Segment Open
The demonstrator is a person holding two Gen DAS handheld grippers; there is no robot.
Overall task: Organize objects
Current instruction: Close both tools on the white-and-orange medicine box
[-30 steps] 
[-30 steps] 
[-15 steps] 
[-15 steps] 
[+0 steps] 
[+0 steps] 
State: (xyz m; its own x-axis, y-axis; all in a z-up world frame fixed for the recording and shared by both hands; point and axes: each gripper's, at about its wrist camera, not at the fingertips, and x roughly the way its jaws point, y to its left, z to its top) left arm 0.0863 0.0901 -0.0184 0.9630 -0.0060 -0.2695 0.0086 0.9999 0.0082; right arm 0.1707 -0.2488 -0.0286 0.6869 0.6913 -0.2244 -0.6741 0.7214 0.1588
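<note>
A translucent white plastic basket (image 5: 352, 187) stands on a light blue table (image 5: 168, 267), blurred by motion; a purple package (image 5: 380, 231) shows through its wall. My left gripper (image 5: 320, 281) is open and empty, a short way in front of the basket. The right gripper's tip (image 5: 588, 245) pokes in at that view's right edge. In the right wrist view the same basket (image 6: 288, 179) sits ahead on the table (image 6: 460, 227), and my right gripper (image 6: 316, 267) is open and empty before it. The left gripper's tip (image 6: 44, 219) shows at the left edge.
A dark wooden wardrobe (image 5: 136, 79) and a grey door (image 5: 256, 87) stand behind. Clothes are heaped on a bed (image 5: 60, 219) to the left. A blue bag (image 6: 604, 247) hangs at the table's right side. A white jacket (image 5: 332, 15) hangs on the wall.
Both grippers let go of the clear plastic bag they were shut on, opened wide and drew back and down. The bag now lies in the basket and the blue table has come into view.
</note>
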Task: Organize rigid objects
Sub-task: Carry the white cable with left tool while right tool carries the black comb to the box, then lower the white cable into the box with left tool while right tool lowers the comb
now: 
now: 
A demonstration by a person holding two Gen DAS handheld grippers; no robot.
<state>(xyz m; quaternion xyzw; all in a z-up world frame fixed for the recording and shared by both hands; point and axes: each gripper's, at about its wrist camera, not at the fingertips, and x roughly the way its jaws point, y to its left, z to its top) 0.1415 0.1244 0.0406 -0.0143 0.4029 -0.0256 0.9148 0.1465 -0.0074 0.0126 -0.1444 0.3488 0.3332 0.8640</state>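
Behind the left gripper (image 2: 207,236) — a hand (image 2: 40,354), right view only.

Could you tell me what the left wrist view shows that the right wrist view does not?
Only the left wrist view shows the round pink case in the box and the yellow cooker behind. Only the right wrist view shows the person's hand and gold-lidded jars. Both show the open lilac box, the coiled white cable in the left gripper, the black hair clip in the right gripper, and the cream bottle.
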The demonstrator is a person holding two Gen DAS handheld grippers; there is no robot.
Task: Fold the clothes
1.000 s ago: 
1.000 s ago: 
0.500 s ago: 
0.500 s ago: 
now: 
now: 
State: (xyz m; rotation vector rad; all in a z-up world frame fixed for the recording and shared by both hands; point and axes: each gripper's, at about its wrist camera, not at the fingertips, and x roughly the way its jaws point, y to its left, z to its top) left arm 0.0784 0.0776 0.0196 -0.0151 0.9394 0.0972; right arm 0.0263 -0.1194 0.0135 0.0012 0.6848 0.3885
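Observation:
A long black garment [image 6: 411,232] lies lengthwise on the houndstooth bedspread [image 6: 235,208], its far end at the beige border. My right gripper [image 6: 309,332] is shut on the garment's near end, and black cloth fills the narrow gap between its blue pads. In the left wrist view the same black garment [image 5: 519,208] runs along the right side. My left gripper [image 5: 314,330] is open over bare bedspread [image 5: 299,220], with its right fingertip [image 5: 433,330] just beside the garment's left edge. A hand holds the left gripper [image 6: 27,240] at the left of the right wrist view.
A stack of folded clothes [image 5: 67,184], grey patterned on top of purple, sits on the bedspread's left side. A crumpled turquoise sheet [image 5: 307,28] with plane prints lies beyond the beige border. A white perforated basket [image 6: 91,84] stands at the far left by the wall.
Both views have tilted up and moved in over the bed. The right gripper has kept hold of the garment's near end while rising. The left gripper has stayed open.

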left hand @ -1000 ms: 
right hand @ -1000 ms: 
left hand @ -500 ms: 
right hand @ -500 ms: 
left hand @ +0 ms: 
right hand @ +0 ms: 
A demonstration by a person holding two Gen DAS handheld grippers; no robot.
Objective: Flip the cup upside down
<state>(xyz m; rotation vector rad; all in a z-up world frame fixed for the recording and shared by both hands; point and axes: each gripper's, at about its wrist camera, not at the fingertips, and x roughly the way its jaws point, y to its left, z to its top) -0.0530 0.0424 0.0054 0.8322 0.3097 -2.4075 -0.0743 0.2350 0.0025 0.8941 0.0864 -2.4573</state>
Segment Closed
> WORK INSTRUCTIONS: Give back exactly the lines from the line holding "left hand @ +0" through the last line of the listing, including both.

> THE ANSWER:
left hand @ +0 ms: 
right hand @ +0 ms: 
A demonstration by a person holding two Gen DAS handheld grippers; no robot.
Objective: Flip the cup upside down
<state>(xyz m; rotation vector rad; all in a z-up world frame fixed for the recording and shared by both hands; point and axes: each gripper's, at about its wrist camera, not at the fingertips, and x roughly the way its jaws point, y to its left, z to its top) -0.0530 0.0424 0.0054 0.8322 0.3097 -2.4075 -0.0743 0.2350 0.0025 0.8941 0.0864 -2.4573</state>

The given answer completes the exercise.